ANCHORAGE, Alaska (AP) — The Latest on doping claims at the Iditarod (all times local):
Organizers of Alaska's Iditarod are acknowledging the famed race is in its darkest time as it grapples with fallout from the first doping scandal in its history.
Still, Iditarod CEO Stan Hooley said Tuesday he's confident the Iditarod will "emerge from this storm and move on."
Hooley's comments follow the Iditarod's explosive news that four-time winner Dallas Seavey had four dogs that tested positive for the opioid pain reliever Tramadol after the race last March. Seavey finished second in this year's race.
The drug is among substances banned from the nearly 1,000-mile Iditarod Trail Sled Dog Race.
Seavey strongly denies giving any banned substances to his dogs, suggesting he may have been the victim of sabotage by another musher or an animal rights activist.
Hooley says Seavey's sabotage claims are possible, but he doesn't think it likely.

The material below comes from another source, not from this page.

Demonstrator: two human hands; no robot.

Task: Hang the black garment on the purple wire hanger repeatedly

An Alaska veterinarian says an opioid pain reliever is the last medicine she expected to see when the Iditarod Trail Sled Dog Race became engulfed in the first animal doping scandal in its history.
Jeanne Olson, a North Pole veterinarian with sled dog patients, sees no benefit in administering the drug during a race because of the drowsiness it causes.

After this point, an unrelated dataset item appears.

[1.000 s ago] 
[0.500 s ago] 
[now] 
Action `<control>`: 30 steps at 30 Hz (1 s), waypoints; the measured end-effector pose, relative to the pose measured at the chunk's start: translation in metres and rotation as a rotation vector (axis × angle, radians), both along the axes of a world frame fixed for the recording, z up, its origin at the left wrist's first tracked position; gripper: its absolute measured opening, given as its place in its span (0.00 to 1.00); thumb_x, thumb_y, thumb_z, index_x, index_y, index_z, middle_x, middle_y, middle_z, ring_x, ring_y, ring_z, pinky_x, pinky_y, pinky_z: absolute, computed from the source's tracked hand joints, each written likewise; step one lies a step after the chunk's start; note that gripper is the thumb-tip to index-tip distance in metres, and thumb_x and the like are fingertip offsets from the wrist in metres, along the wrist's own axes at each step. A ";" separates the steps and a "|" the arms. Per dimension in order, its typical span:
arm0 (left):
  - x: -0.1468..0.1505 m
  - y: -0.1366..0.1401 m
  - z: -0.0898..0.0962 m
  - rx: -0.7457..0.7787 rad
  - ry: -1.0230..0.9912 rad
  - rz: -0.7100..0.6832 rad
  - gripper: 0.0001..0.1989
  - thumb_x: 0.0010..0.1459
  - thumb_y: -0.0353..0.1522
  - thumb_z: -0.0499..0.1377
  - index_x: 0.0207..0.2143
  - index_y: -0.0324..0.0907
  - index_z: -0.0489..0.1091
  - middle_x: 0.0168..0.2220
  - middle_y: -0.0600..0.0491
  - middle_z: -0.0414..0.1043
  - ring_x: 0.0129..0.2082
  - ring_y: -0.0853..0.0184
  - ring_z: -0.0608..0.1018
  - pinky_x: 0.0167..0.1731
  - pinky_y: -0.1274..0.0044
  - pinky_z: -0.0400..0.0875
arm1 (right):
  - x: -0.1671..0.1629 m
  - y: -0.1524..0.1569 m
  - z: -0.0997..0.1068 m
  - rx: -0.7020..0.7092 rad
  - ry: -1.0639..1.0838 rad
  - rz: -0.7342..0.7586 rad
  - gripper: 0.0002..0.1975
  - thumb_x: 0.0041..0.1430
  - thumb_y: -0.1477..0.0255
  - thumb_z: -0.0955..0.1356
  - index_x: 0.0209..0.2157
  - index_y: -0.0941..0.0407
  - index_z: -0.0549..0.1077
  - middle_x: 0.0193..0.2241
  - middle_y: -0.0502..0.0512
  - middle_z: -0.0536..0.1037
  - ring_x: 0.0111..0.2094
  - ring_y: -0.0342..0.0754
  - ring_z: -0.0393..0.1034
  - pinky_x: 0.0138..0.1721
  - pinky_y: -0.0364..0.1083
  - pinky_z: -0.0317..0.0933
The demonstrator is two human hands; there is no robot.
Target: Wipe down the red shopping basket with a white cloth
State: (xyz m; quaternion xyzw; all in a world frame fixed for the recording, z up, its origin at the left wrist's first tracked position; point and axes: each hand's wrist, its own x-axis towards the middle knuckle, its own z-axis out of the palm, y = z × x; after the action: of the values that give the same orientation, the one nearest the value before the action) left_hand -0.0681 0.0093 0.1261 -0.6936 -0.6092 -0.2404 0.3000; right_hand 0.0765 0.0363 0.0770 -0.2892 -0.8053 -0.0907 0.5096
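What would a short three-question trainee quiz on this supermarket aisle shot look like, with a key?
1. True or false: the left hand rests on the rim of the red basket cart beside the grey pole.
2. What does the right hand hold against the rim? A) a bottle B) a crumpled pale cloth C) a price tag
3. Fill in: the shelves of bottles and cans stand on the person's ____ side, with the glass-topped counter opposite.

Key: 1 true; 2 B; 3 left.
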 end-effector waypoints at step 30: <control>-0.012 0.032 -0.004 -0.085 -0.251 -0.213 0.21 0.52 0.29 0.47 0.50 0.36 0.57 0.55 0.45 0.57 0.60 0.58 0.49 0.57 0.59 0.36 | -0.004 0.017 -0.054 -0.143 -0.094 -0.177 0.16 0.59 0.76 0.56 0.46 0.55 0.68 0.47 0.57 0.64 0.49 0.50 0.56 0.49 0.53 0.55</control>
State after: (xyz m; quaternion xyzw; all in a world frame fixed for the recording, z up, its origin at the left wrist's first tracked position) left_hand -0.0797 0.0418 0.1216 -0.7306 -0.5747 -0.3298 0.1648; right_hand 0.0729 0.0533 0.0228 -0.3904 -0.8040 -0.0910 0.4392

This week, race officials said four-time winner Dallas Seavey had several dogs test positive for Tramadol, a banned substance in the race. Seavey denies administering the drug, and says it could have been sabotage.
Olson, who was the head veterinarian in the Yukon Quest International Sled Dog Race in the 1990s, prescribes Tramadol mostly for profound pain relief.
But she also cautions dog owners that the animals will become sedated from it. So when she heard that released that it was Tramadol as the drug, she thought, 'Well, that's surprising. Why would anybody use that?'"
Animal rights activists have gained their most powerful ammunition in their long fight against Alaska's Iditarod Trail Sled Dog Race — a world class champion's team caught with a banned substance in their systems in this year's race.
PETA wasted no time responding to the news that several of four-time winner Dallas Seavey's dogs tested positive for an opioid pain killer.
In a statement released Tuesday, the group asks "How many other mushers are turning to opioids in order to force dogs to push through the pain?"
It's the latest blow for the world's most famous sled dog race, which has seen the loss of major sponsors, continuing dog deaths and attacks on competitors in extreme rural parts of Alaska in the nearly 1,000 mile (1,609 kilometer) race.
10:20 p.m. Monday
The world's most famous sled dog race was thrown into a frenzy Monday as the race's governing board and one of its most decorated mushers were in open conflict over a dog-doping incident.
Dallas Seavey has won four titles in the nearly 1,000-mile race before his 30th birthday. But on Monday, he abruptly withdrew from next year's race in protest after the Iditarod Trail Committee identified him as the musher who had several dog test positive for a banned substance.
Seavey adamantly denied the accusations, and he said he wouldn't be thrown under the bus.
Four of his dogs tested positive for Tramadol, an opioid pain reliever, after finishing the race last March in Nome. Seavey was informed in April, and the committee said in a statement that after lengthy discussions with vets, race officials and Seavey, the board decided it could not prove intent.